Required work: You are asked to reproduce the listing exactly and to omit its pictures.
Data shown section start
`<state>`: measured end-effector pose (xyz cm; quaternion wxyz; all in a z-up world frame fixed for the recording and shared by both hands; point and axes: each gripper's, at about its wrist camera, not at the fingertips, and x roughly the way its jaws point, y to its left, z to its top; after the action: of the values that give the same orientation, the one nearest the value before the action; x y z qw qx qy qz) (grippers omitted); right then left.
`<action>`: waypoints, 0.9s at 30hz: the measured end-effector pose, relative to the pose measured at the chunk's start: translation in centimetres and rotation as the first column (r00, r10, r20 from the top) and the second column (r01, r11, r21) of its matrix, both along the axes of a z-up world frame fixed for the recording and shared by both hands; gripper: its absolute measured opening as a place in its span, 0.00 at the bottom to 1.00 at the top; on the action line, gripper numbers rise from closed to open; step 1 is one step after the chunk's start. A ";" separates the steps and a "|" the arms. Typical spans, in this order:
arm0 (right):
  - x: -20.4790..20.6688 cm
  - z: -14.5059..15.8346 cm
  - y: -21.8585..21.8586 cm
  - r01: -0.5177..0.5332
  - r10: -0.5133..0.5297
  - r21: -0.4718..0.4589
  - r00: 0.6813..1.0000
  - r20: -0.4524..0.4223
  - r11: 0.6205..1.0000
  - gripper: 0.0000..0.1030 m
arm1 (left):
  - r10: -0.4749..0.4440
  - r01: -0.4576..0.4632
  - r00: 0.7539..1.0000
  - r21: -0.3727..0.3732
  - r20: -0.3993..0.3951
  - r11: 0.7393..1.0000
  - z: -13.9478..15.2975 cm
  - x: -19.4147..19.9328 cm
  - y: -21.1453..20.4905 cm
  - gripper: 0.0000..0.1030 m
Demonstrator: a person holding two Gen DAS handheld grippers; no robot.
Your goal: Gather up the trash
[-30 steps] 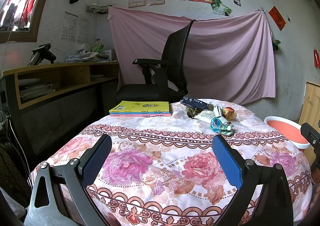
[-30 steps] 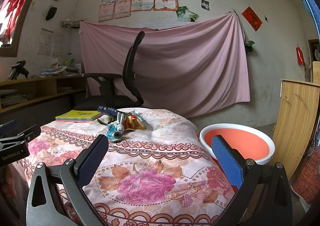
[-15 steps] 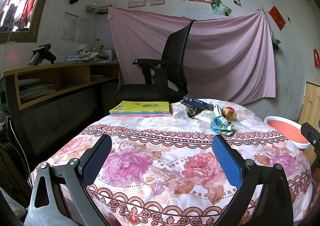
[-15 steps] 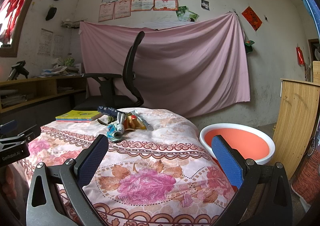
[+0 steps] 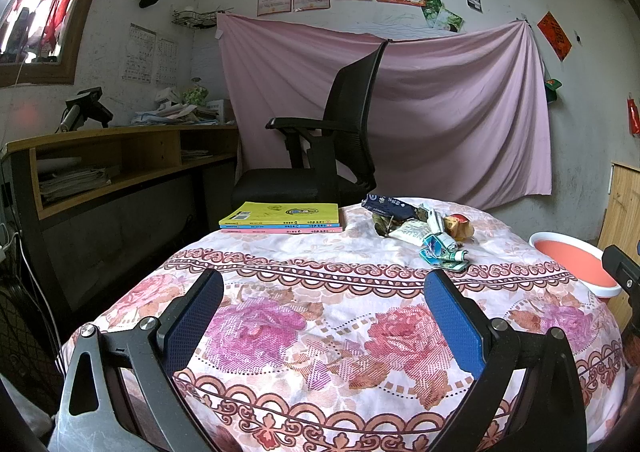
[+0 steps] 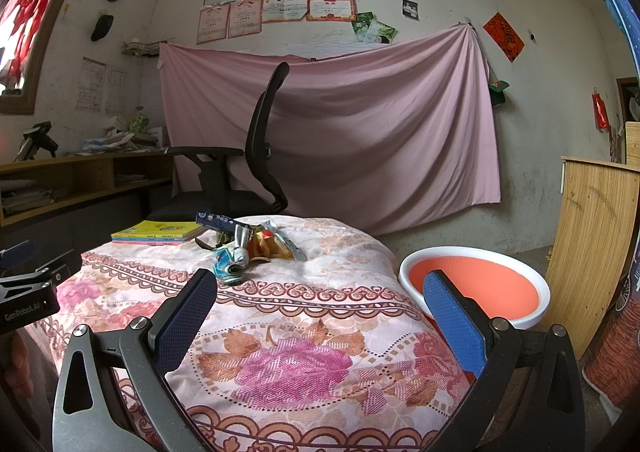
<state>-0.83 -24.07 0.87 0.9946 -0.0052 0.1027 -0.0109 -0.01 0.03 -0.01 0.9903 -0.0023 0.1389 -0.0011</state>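
Trash [image 5: 420, 228] lies heaped at the table's [image 5: 320, 332] far side, near the books [image 5: 282, 216]; none sits in the basin [image 6: 476, 284] beside the table, so we judge collecting not yet begun. We hold our left gripper [image 5: 322, 326] and right gripper [image 6: 320, 326] low at the near edge, jaws wide, empty.

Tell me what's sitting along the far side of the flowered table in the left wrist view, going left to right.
Stack of books → dark blue wrapper → crumpled wrapper pile → orange basin with white rim, which stands off the table's right edge.
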 end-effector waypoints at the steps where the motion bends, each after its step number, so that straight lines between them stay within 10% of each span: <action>1: 0.0 0.0 0.0 0.000 0.000 0.000 1.000 0.000 1.000 1.00 | 0.000 0.000 1.000 0.000 0.000 1.000 0.0 0.0 0.0 0.96; 27: -0.1 0.1 -0.1 -0.001 0.001 0.002 1.000 -0.002 1.000 1.00 | 0.000 0.000 1.000 0.002 0.001 1.000 0.0 0.0 0.0 0.96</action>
<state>-0.92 -24.18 0.96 0.9945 -0.0044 0.1039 -0.0106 0.02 0.04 0.00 0.9904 -0.0011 0.1382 -0.0007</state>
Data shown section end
Finished exercise:
`<state>`: measured end-effector pose (xyz cm; quaternion wxyz; all in a z-up world frame fixed for the recording and shared by both hands; point and axes: each gripper's, at about its wrist camera, not at the fingertips, and x roughly the way its jaws point, y to its left, z to its top; after the action: of the values that give the same orientation, the one nearest the value before the action; x y z qw qx qy qz) (grippers omitted); right then left.
`<action>`: waypoints, 0.9s at 30hz: the measured end-effector pose, relative to the pose measured at the chunk's start: translation in centimetres and rotation as the first column (r00, r10, r20 from the top) and the second column (r01, r11, r21) of its matrix, both along the axes of a z-up world frame fixed for the recording and shared by both hands; gripper: its absolute measured opening as a place in its span, 0.00 at the bottom to 1.00 at the top; on the action line, gripper numbers rise from closed to open; step 1 is one step after the chunk's start. A ";" separates the steps and a "|" the arms. Typical spans, in this order:
arm0 (right):
  - x: -20.4790..20.6688 cm
  - z: -14.5059..15.8346 cm
  - y: -21.8585..21.8586 cm
  - r01: -0.5177..0.5332
  - r10: -0.5133..0.5297
  - r21: -0.4718..0.4589
  - r00: 0.6813..1.0000
  - r20: -0.4524..0.4223
  - r11: 0.6205..1.0000
  - gripper: 0.0000..0.1030 m
arm1 (left):
  - r10: -0.4749..0.4440
  - r01: -0.4576..0.4632
  - r00: 0.7539..1.0000
  - r21: -0.3727..0.3732
  - r20: -0.3993..0.3951
  - r11: 0.7393..1.0000
  - z: -13.9478..15.2975 cm
  - x: -19.4147..19.9328 cm
  - y: -21.1453..20.4905 cm
  - gripper: 0.0000..0.1030 m
Demonstrator: a person holding two Gen DAS handheld grippers; no robot.
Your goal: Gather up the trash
[-30 steps] 
[-30 steps] 
[-15 steps] 
[-15 steps] 
[+0 steps] 
[+0 steps] 
<state>-0.83 -24.07 0.87 0.9946 -0.0052 0.1027 -0.0109 -0.01 0.03 -0.01 0.9903 -0.0023 0.1389 -0.0011</state>
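Trash [image 5: 420, 228] lies heaped at the table's [image 5: 320, 332] far side, near the books [image 5: 282, 216]; none sits in the basin [image 6: 476, 284] beside the table, so we judge collecting not yet begun. We hold our left gripper [image 5: 322, 326] and right gripper [image 6: 320, 326] low at the near edge, jaws wide, empty.

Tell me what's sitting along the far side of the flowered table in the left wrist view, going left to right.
Stack of books → dark blue wrapper → crumpled wrapper pile → orange basin with white rim, which stands off the table's right edge.
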 end-effector waypoints at the steps where the motion bends, each after its step number, so that straight lines between them stay within 10% of each span: <action>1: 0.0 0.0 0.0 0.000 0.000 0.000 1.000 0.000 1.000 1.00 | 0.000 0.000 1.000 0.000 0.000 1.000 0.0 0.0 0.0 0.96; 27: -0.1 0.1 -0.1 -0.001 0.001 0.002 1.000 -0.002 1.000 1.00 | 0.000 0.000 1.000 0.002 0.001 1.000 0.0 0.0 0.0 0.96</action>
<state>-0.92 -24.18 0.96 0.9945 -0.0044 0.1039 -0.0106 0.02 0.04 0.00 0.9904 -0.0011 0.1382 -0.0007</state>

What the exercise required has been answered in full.